● **TASK DETAILS**:
Give an exact copy of the data that follows.

● **RECORDS SHOWN**:
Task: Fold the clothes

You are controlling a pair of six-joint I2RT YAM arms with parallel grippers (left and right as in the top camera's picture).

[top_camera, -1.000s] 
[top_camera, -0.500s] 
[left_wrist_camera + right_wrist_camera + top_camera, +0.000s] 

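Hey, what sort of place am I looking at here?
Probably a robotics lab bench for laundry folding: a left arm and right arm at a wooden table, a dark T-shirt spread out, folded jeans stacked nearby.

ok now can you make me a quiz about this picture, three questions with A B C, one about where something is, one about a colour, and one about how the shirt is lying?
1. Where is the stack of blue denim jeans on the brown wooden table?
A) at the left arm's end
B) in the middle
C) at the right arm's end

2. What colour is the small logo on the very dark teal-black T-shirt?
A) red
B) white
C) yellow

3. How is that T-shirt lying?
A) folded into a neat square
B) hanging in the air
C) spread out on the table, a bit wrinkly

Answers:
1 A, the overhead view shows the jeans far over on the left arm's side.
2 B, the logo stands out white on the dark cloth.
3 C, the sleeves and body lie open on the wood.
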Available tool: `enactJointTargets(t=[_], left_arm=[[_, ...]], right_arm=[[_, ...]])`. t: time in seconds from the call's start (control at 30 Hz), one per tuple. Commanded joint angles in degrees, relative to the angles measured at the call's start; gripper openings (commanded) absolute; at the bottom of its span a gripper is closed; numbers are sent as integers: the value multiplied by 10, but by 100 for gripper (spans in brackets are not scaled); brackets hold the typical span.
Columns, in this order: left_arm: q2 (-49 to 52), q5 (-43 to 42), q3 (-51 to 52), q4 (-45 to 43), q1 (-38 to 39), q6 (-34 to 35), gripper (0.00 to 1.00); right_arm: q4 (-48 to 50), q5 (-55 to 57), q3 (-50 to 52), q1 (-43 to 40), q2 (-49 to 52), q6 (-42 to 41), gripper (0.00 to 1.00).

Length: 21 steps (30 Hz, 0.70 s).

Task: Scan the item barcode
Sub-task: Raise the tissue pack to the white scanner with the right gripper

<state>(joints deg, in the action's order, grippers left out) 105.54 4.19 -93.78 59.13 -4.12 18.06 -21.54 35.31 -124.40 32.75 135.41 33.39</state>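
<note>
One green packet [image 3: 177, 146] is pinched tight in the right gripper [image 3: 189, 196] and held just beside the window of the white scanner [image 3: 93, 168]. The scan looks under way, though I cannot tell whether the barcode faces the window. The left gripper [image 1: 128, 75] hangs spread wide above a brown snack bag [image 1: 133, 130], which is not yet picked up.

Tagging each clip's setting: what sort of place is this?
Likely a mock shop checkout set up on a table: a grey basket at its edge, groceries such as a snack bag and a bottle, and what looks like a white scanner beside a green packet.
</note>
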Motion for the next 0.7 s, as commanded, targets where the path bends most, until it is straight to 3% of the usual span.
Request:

● **RESULT OF THE TASK**:
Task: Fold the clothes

You are controlling a pair of six-joint I2RT YAM arms with parallel grippers (left and right as in the top camera's picture).

[top_camera, -1.000s] 
[top_camera, -0.500s] 
[left_wrist_camera + right_wrist_camera + top_camera, +0.000s] 

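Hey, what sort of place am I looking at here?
Probably a robotics lab bench for laundry folding: a left arm and right arm at a wooden table, a dark T-shirt spread out, folded jeans stacked nearby.

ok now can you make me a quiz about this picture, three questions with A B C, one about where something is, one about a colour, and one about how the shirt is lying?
1. Where is the stack of blue denim jeans on the brown wooden table?
A) at the left arm's end
B) in the middle
C) at the right arm's end

2. What colour is the small logo on the very dark teal-black T-shirt?
A) red
B) white
C) yellow

3. How is that T-shirt lying?
A) folded into a neat square
B) hanging in the air
C) spread out on the table, a bit wrinkly

Answers:
1 A, the overhead view shows the jeans far over on the left arm's side.
2 B, the logo stands out white on the dark cloth.
3 C, the sleeves and body lie open on the wood.
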Available tool: `enactJointTargets(t=[_], left_arm=[[_, ...]], right_arm=[[_, ...]])`. t: time in seconds from the call's start (control at 30 Hz), one per tuple. Commanded joint angles in degrees, relative to the angles measured at the call's start; gripper openings (commanded) absolute; at the bottom of its span a gripper is closed; numbers are sent as integers: the value multiplied by 10, but by 100 for gripper (spans in brackets are not scaled); brackets hold the typical span.
Columns, in this order: left_arm: q2 (-49 to 52), q5 (-43 to 42), q3 (-51 to 52), q4 (-45 to 43), q1 (-38 to 39), q6 (-34 to 35), gripper (0.00 to 1.00); right_arm: q4 (-48 to 50), q5 (-55 to 57), q3 (-50 to 52), q1 (-43 to 40), q2 (-49 to 52), q6 (-42 to 41), gripper (0.00 to 1.00).

Length: 21 steps (30 Hz, 0.70 s).

Task: Scan the item barcode
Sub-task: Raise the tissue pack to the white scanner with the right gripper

<state>(joints deg, in the action's order, grippers left out) 105.54 4.19 -93.78 59.13 -4.12 18.06 -21.54 35.31 -124.40 32.75 135.41 33.39</state>
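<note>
One green packet [image 3: 177, 146] is pinched tight in the right gripper [image 3: 189, 196] and held just beside the window of the white scanner [image 3: 93, 168]. The scan looks under way, though I cannot tell whether the barcode faces the window. The left gripper [image 1: 128, 75] hangs spread wide above a brown snack bag [image 1: 133, 130], which is not yet picked up.

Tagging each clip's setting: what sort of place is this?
Likely a mock shop checkout set up on a table: a grey basket at its edge, groceries such as a snack bag and a bottle, and what looks like a white scanner beside a green packet.
</note>
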Motion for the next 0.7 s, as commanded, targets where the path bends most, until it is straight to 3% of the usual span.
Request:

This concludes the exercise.